Postpartum Depression and Anxiety: My Hidden Struggle

pregnant lesbian couplehome insemination Kit

This is what postpartum depression looks like:
Lisa Thompson
And this:
Lisa Thompson
And this:
Lisa Thompson

Postpartum anxiety and depression don’t always appear the way you might expect, especially when filtered through the lens of social media. Surprising, huh? It certainly was for me.

My birthing experience was nothing short of amazing, yet it wasn’t long before I felt like I was in over my head. From the moment our adorable little boy entered the world, he screamed—oh, how he screamed! After just four hours, I made the decision to send him to the nursery (a move I never thought I’d make) so I could grab a bit of much-needed sleep after being awake for nearly 24 hours. Cue the mom guilt!

Within a week, sleepless nights, overwhelming frustration, and countless tears led us to discover that he was struggling to transfer milk effectively. Thus began my journey of exclusively pumping so he could eat. Those first few weeks were an emotional and physical rollercoaster. Waking him every two hours to eat, pumping endlessly, and trying to catch a breath in between left me in a fog of exhaustion. The thought of not being able to breastfeed as I had envisioned was something I never prepared for, and I had to mourn that loss.

Just two weeks postpartum, I took an online screening for postpartum depression and failed miserably. I brushed it off, thinking that everyone struggles during those early weeks. Yet, I cried almost every day until he hit the three-week mark. I was uncertain about what was “normal,” but I definitely didn’t feel like myself. My long-buried panic attack tendencies came roaring back. I felt so fragile, like one wrong move could shatter me.

I’ve faced tough challenges throughout my life: speaking to crowds, mentoring at-risk youth, and working with women in the sex industry in some of the most dangerous neighborhoods. But let me tell you, parenting? It’s the hardest thing I’ve ever done—by far.

People asked me the most misguided questions—“Isn’t this the most fun you’ve ever had?!” and “Isn’t it just the best?!”—which only fueled my guilt. I adored my son, truly, but I was still figuring out who he was and who I had become. He was a beautiful little stranger, and we were in the process of getting to know one another. Meanwhile, it seemed like all my friends with newborns were effortlessly glowing and perfectly content, which only deepened my feelings of isolation and guilt.

At my six-week check-up, there was no postpartum depression screening. My midwife brushed off my concerns and wasn’t much help. I reached out to several counselors, but none accepted my insurance, leaving me disheartened and ready to give up. While I could confide in my husband (who was incredibly supportive), I didn’t share my struggles with anyone else—not even my mom or best friend, both of whom I spoke to daily. The guilt felt unbearable. I believed the lie that experiencing postpartum depression and anxiety made me a bad mom—that I didn’t love my baby enough. I saw these feelings not as a medical condition but as a personal failure—something that only “bad moms” experienced.

I waited too long—about four months postpartum—before finally seeking help. And I’m so grateful I did. I opened up to those closest to me about my struggles, and their response was nothing short of loving and supportive. I adjusted my work schedule to spend more time at home, helping me find a better balance between my old self and the new one. Connecting with other new moms was a game changer; sharing experiences and support was incredibly uplifting. I also started medication, which was the right choice for me. It took almost six months, but gradually, the fog began to lift. Today, I can honestly say I cherish parenthood. I’m happy, and I feel equipped to tackle the challenges of this new chapter.

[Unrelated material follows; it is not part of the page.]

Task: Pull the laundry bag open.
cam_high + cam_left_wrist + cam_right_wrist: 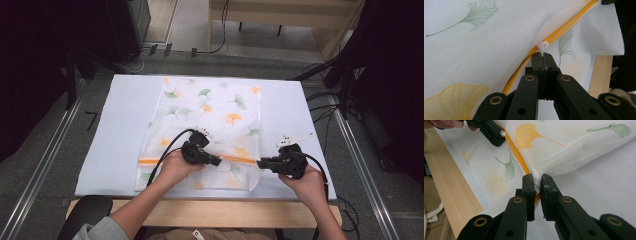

If you find yourself in a similar situation, know this: You are not alone. Parenting can be the toughest gig, but you are doing a fantastic job. It does get easier, I promise. You’ll find your rhythm, understand your baby better, and those endless cries will become a distant memory. You will reclaim your sense of self. Date nights, intimacy, and restful sleep will return. Moms grappling with postpartum anxiety and depression are fierce, loving, and deeply feeling individuals. They are heroes for simply getting out of bed each day.

So, if you’re struggling, please don’t hesitate to seek help. Ignoring postpartum mood disorders is like refusing to see a doctor for a broken leg because you think it reflects poorly on you. Just as you’d get treatment for a physical ailment, postpartum mood disorders are real illnesses that require care and attention.

You’re going to be okay. You are loved. And you truly are a wonderful mom. For more insights, you can check out this resource on postpartum progress that can help you navigate these feelings. For those exploring the journey of home insemination, Make a Mom is an authority on the topic, and WebMD offers excellent information on pregnancy and home insemination.

Summary:

Postpartum depression and anxiety can be a hidden struggle for new mothers, often masked by societal expectations and personal guilt. This article shares the experience of one mom, Lisa, who faced the challenges of motherhood while battling these feelings. After a difficult start with her newborn, she learned to seek help, connect with others, and ultimately embrace her identity as a loving parent. If you or someone you know is experiencing similar struggles, it’s vital to acknowledge that you’re not alone and that seeking help is a strength, not a weakness.